### [Work to complete]
What follows is a block of records; reproduce all of it verbatim.

(Collected data entries)
========================================
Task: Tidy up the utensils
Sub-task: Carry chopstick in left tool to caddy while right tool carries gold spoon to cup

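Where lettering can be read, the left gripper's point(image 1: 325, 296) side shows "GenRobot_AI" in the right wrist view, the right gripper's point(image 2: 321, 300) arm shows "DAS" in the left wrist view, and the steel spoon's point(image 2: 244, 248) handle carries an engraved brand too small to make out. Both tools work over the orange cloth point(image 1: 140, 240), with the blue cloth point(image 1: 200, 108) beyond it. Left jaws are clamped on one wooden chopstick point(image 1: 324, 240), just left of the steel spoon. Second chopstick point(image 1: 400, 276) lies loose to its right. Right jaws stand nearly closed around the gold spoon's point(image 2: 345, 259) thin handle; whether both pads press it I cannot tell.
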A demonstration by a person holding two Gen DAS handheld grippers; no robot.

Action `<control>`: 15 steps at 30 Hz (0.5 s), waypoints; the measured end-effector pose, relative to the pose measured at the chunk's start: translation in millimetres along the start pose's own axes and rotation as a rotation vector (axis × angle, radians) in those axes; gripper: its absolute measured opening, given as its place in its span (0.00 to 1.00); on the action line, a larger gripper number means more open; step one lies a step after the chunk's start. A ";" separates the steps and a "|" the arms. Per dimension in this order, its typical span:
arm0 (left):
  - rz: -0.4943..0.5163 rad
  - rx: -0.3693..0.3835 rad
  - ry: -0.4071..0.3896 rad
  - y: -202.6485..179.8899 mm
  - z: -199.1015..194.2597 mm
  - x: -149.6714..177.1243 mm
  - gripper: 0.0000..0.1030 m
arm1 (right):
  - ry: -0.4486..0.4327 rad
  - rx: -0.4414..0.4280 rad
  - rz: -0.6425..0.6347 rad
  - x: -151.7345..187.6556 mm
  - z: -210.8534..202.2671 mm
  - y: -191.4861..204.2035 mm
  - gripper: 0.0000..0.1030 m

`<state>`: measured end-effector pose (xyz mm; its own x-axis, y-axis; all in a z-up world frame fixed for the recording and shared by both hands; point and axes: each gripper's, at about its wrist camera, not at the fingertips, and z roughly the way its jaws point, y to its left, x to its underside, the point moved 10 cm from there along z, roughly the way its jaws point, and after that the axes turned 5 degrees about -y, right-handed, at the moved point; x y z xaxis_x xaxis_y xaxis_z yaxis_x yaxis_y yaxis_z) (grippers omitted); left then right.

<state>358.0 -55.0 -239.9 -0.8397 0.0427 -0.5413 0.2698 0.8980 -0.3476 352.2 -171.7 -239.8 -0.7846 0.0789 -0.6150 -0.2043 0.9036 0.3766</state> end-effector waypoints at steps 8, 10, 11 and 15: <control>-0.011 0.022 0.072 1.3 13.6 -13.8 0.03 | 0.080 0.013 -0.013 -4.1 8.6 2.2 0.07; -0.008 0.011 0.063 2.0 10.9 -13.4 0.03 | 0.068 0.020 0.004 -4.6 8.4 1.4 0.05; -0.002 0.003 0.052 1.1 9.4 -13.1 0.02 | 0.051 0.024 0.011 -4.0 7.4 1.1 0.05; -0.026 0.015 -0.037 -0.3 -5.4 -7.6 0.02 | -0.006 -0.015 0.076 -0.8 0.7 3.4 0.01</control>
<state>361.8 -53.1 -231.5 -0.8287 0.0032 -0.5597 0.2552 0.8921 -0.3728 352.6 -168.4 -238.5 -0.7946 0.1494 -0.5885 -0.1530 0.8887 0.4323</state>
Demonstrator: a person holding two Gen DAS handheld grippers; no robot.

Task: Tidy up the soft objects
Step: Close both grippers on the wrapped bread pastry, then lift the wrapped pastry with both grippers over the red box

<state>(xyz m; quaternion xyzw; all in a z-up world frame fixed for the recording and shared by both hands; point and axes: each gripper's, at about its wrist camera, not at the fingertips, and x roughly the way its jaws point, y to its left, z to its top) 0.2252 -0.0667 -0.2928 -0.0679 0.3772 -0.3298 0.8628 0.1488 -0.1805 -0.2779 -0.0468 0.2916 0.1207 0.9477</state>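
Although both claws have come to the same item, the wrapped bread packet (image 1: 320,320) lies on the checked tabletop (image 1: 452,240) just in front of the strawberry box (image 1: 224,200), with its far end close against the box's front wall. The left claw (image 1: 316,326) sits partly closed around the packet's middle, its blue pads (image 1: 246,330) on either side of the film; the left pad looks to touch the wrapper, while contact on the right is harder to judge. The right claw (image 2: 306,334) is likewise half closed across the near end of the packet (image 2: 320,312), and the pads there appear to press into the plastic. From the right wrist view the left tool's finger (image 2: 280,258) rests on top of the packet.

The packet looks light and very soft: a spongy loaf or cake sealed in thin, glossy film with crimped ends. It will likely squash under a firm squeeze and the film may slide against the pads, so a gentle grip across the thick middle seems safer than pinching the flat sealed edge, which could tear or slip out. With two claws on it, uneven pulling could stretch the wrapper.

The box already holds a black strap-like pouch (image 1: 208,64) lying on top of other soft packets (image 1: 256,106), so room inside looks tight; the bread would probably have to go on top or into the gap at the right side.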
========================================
### [Answer below]
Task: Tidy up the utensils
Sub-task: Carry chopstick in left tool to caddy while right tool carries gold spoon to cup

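Where lettering can be read, the left gripper's point(image 1: 325, 296) side shows "GenRobot_AI" in the right wrist view, the right gripper's point(image 2: 321, 300) arm shows "DAS" in the left wrist view, and the steel spoon's point(image 2: 244, 248) handle carries an engraved brand too small to make out. Both tools work over the orange cloth point(image 1: 140, 240), with the blue cloth point(image 1: 200, 108) beyond it. Left jaws are clamped on one wooden chopstick point(image 1: 324, 240), just left of the steel spoon. Second chopstick point(image 1: 400, 276) lies loose to its right. Right jaws stand nearly closed around the gold spoon's point(image 2: 345, 259) thin handle; whether both pads press it I cannot tell.
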A demonstration by a person holding two Gen DAS handheld grippers; no robot.

Action `<control>`: 15 steps at 30 Hz (0.5 s), waypoints; the measured end-effector pose, relative to the pose measured at the chunk's start: translation in millimetres along the start pose's own axes and rotation as a rotation vector (axis × angle, radians) in those axes; gripper: its absolute measured opening, given as its place in its span (0.00 to 1.00); on the action line, a larger gripper number means more open; step one lies a step after the chunk's start. A ";" separates the steps and a "|" the arms. Per dimension in this order, its typical span:
arm0 (left):
  - rz: -0.4943..0.5163 rad
  - rx: -0.3693..0.3835 rad
  - ry: -0.4071..0.3896 rad
  - y: -202.6485..179.8899 mm
  - z: -199.1015..194.2597 mm
  - x: -149.6714..177.1243 mm
  - gripper: 0.0000..0.1030 m
arm1 (right):
  - ry: -0.4486..0.4327 rad
  - rx: -0.4414..0.4280 rad
  - rz: -0.6425..0.6347 rad
  - x: -151.7345..187.6556 mm
  - z: -210.8534..202.2671 mm
  - y: -191.4861..204.2035 mm
  - gripper: 0.0000..0.1030 m

`<state>`: measured end-effector pose (xyz mm; its own x-axis, y-axis; all in a z-up world frame fixed for the recording and shared by both hands; point and axes: each gripper's, at about its wrist camera, not at the fingertips, and z roughly the way its jaws point, y to its left, x to its underside, the point moved 10 cm from there along z, roughly the way its jaws point, and after that the axes turned 5 degrees about -y, right-handed, at the moved point; x y z xaxis_x xaxis_y xaxis_z yaxis_x yaxis_y yaxis_z) (grippers omitted); left then right.

<state>358.0 -55.0 -239.9 -0.8397 0.0427 -0.5413 0.2698 0.8980 -0.3476 352.2 -171.7 -239.8 -0.7846 0.0789 -0.6150 -0.2043 0.9036 0.3766</state> end-effector waypoints at steps 8, 10, 11 and 15: <control>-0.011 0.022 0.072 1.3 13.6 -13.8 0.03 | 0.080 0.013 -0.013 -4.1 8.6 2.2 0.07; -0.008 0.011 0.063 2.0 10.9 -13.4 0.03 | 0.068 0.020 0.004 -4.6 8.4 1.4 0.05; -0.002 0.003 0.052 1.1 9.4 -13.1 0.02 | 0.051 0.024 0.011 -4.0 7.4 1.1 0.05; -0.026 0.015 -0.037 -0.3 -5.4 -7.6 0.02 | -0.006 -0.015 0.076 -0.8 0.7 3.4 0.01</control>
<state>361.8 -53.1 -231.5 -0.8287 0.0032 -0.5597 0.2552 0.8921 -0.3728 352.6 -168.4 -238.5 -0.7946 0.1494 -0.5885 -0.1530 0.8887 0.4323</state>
Demonstrator: a person holding two Gen DAS handheld grippers; no robot.

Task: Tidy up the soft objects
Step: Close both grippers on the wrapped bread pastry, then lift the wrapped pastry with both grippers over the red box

<state>(xyz m; quaternion xyzw; all in a z-up world frame fixed for the recording and shared by both hands; point and axes: each gripper's, at about its wrist camera, not at the fingertips, and x roughly the way its jaws point, y to its left, z to its top) 0.2252 -0.0667 -0.2928 -0.0679 0.3772 -0.3298 0.8628 0.1488 -0.1805 -0.2779 -0.0468 0.2916 0.1207 0.9477</state>
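Although both claws have come to the same item, the wrapped bread packet (image 1: 320,320) lies on the checked tabletop (image 1: 452,240) just in front of the strawberry box (image 1: 224,200), with its far end close against the box's front wall. The left claw (image 1: 316,326) sits partly closed around the packet's middle, its blue pads (image 1: 246,330) on either side of the film; the left pad looks to touch the wrapper, while contact on the right is harder to judge. The right claw (image 2: 306,334) is likewise half closed across the near end of the packet (image 2: 320,312), and the pads there appear to press into the plastic. From the right wrist view the left tool's finger (image 2: 280,258) rests on top of the packet.

The packet looks light and very soft: a spongy loaf or cake sealed in thin, glossy film with crimped ends. It will likely squash under a firm squeeze and the film may slide against the pads, so a gentle grip across the thick middle seems safer than pinching the flat sealed edge, which could tear or slip out. With two claws on it, uneven pulling could stretch the wrapper.

The box already holds a black strap-like pouch (image 1: 208,64) lying on top of other soft packets (image 1: 256,106), so room inside looks tight; the bread would probably have to go on top or into the gap at the right side.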

This exercise has been fully answered.